转过身看向冷凉月,她确实消瘦了不少,冷冷凉月一挥水袖,夜冥殇脸上的面具被打落在地,所有人发出了惊呼“他是天上的神仙吗?”
四个皇子也是惊讶,没想到他们救的人,竟然是冷凉月的心上人!冷幽意嫉妒的快要发狂,一个楚衍也就罢了,可是如今又来了这么一个如天神一般的男子。

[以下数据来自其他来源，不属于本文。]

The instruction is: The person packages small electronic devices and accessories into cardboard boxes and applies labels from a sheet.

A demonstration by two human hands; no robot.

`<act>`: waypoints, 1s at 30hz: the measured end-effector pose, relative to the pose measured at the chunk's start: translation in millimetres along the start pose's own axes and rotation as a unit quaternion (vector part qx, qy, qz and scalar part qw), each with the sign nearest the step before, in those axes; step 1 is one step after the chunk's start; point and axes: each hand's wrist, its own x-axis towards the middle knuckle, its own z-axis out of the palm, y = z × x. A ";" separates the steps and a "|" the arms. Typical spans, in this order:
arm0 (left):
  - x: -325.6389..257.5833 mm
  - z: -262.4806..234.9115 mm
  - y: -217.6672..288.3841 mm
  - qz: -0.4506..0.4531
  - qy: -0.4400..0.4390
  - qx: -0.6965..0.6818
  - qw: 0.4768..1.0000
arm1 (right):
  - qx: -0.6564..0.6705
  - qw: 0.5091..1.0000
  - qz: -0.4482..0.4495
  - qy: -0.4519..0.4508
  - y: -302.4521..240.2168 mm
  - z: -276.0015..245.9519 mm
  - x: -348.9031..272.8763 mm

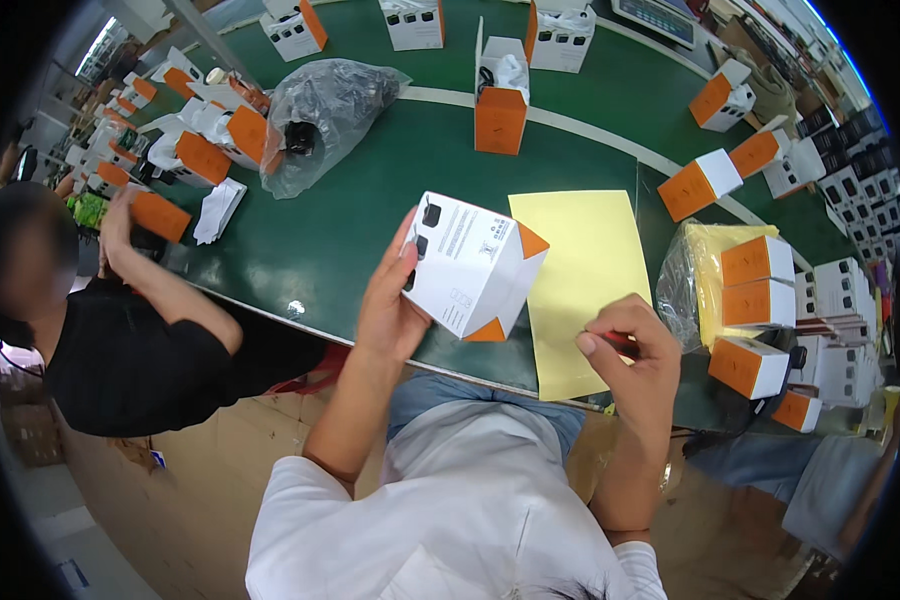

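Note:
My left hand [392, 308] grips a white and orange carton [470, 262] by its left side. The carton is tilted above the table's near edge, with printed pictures and small text on the face turned up and orange corner flaps on its right. Over the lower part of a yellow sheet [575, 260], my right hand [638, 355] is closed, fingers curled together. Something small, dark and red shows between those fingers; its kind is too hidden to tell. The right hand is apart from the carton.
On the green table [420, 140] lie a clear plastic bag [335, 105] and an open carton [500, 115]. Stacked orange and white cartons [757, 280] stand at the right beside a yellow packet [710, 265]. A person in black [150, 370] works at the left.

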 end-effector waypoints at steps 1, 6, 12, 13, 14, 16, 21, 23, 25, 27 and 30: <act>-2.4 1.1 -6.5 -0.005 -0.001 0.001 1.000 | 0.003 1.000 -0.001 -0.013 -0.3 3.3 3.1; -8.4 2.6 -26.5 -0.049 0.009 -0.052 0.997 | 0.033 0.999 0.019 -0.014 3.1 13.0 12.3; -13.4 5.8 -36.0 -0.067 0.016 -0.048 0.996 | -0.041 0.999 0.014 0.004 7.5 25.1 14.9; -14.9 6.0 -36.5 -0.066 0.017 -0.044 0.997 | -0.090 0.996 -0.013 0.018 7.3 26.5 14.0; -15.8 5.6 -36.8 -0.067 0.016 -0.043 0.997 | -0.139 0.989 -0.040 0.033 6.7 27.9 13.3; -17.1 4.4 -37.7 -0.074 0.007 -0.041 0.996 | -0.217 0.973 -0.068 0.045 3.5 30.4 12.3; -21.7 5.3 -36.4 -0.097 -0.008 -0.058 0.994 | -0.303 0.950 -0.052 0.057 2.3 31.2 13.0; -24.7 3.8 -38.8 -0.112 -0.017 -0.073 0.991 | -0.338 0.939 -0.041 0.040 8.4 30.4 14.7; -27.6 4.1 -43.8 -0.129 0.006 -0.112 0.985 | -0.329 0.943 -0.022 0.043 17.8 26.8 15.6; -25.1 6.3 -48.0 -0.133 -0.009 -0.113 0.985 | -0.322 0.945 -0.003 0.053 26.4 24.5 13.7; -24.1 12.9 -57.7 -0.121 0.018 -0.071 0.990 | -0.105 0.993 0.018 0.053 39.0 20.6 1.1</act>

夜冥殇没有说话,飞身离开,冷凉月也追了上去,留下一众人看着,还是福公公最先反应归来“陛下,这……这如今该如何是好啊?”
“先回宫吧,待仙儿回来再说吧!”
冷钰拽住冷晏的胳膊“二哥,二哥,你打我一巴掌,那……那个思乐竟然,竟然是仙儿的心上人!果真冷晏毫不留情的给他脑门儿上给了一个巴掌。
疼得冷钰咧着嘴“你还是不是我哥了?还真的打我!”
冷允站在冷瑞旁边“三弟,你说咱们救他是救对了还是错了?”
“都已经救了,还说什么对错?”眼神移开了夜冥殇离开的位置“唉,三弟可要好好瞧瞧,看看是否丢了什么东西!”说罢拍了拍他的肩便离开了。
没有理会冷晏跟冷钰的打闹便离开了,下意识摸着自己心口的位置,无奈一笑“怕是早就被他偷走了吧。”
那次瞧见马上的他,一向不爱多管闲事的他,鬼使神差的竟然听从了他们的建议将他带回了自己府里,在掀开他面具那一刻,真的是动了心。
不希望旁人看去他的容颜,便将帘子拉了下来,那夜也是,叫人去送衣服给他,在心里想着他的来历,将他想成了那些青楼楚管的人。
也起了玷污知心,明知他在沐浴,还是禀退下人,内心也在期待些什么,或许那夜自己也在期待,他会为了活下去而委身自己。
但是都没有,与他说话,他便感觉到了他的不一般,回了屋子画了他的画像便叫下人去打听他的底细,可是如今看来是不用了,能被冷凉月看上的人,想来也不是泛泛之辈。